China’s last ambitious effort to play the role of global peacemaker dates back to the early 2000s, when it launched Six-Party Talks aimed at reducing North Korea’s nuclear weapons program in return for aid. . The talks, which included the United States, broke down in 2008 when North Korea pulled out despite being heavily dependent on economic support from Beijing.

Achieving a breakthrough in Ukraine would be a tougher task than the deal between Saudi Arabia and Iran, especially since both sides in the war believe there is too much left to play on the battlefield. . Neither showed a tendency to stop fighting.

Beijing nevertheless has an active interest in ending the conflict. The war has put Beijing in a precarious position, forcing Mr. Xi to balance China’s “limitless” partnership with Russia and his own close relationship with Mr. Putin against growing mistrust and tension with the United States and their allies.

Last month, China presented itself as a neutral mediator in calling for a ceasefire and peace talks to end the war in Ukraine. In a 12-point document, the Chinese Foreign Ministry called for a political solution to the conflict and an end to unilateral sanctions. He also appeared to warn Moscow against escalating the conflict with nuclear weapons.

At an event last month marking the first anniversary of the Russian invasion, Mr. Zelensky said he planned to meet with Mr. Xi to discuss China’s ideas on ending the conflict in Ukraine. He also expressed hope that China would not supply arms to Russia – a move the United States has said it believes Beijing is considering, but China has denied.

The Russian government said it shared Beijing’s views on the conflict and welcomed China’s peace proposal.

The first element of the Chinese peace plan, which calls for “respect for the sovereignty of all countries”, is a cornerstone of Beijing’s foreign policy. It is the one that has been tested over the past year by the Russian invasion.
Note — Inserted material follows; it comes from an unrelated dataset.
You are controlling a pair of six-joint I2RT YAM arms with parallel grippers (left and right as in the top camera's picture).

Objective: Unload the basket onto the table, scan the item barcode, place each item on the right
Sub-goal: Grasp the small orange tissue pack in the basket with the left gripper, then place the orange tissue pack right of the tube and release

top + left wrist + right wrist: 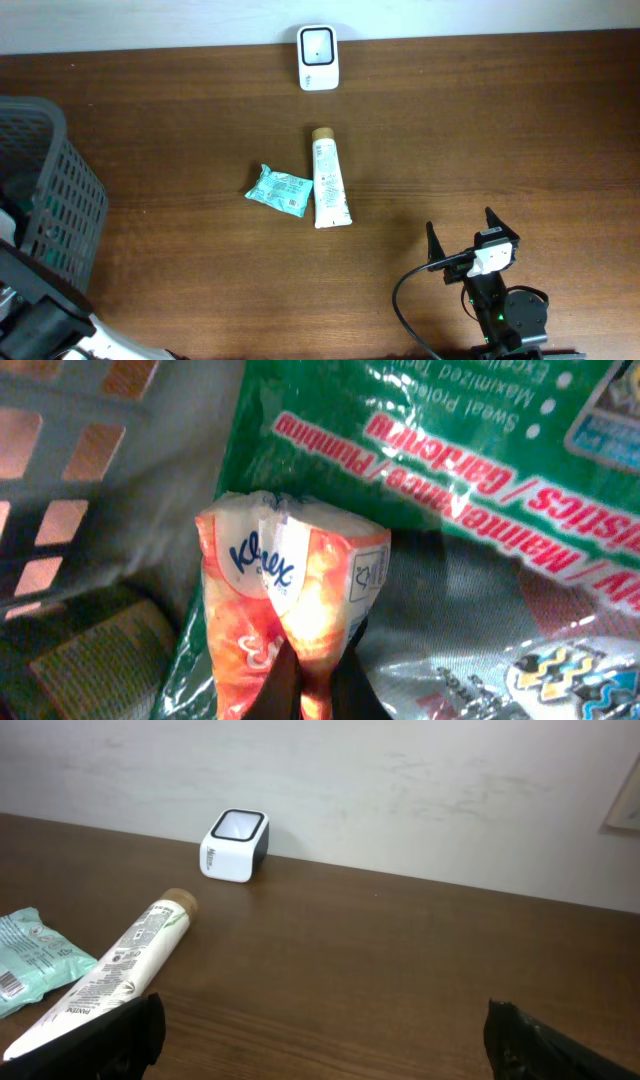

China officially considers Ukraine a sovereign nation, and MM. Xi and Zelensky had a phone call to mark 30 years of relations between the two nations just weeks before the attack by Russian troops. Yet Beijing has refrained from condemning Russian military action in Ukraine, which it has resisted labeling as an invasion.

Mr. Xi is not known to have spoken with Mr. Zelensky since the start of hostilities, although the Chinese leader has spoken with Mr. Putin on several occasions through video calls and face-to-face meetings. since the start of the war. This included a meeting in Uzbekistan in September on Mr. Xi’s first international trip since the pandemic.

China was Ukraine’s biggest trading partner before the war, importing almost 30% of its maize from the Eastern European country. China has also invested in infrastructure projects in Ukraine, although at least one of them – a railway line linking Kiev’s main airport to the city center – has been abandoned following allegations of corruption.

Trade between China and Ukraine fell 60% in 2022 from a year earlier to $7.6 billion. Meanwhile, trade between Moscow and Beijing rose about 29% from a year earlier to $190 billion, according to official Chinese data. As Russia’s oil and gas sales to Europe have declined, China has emerged as a major buyer. Russia has also started to increase its use of the Chinese currency, the yuan.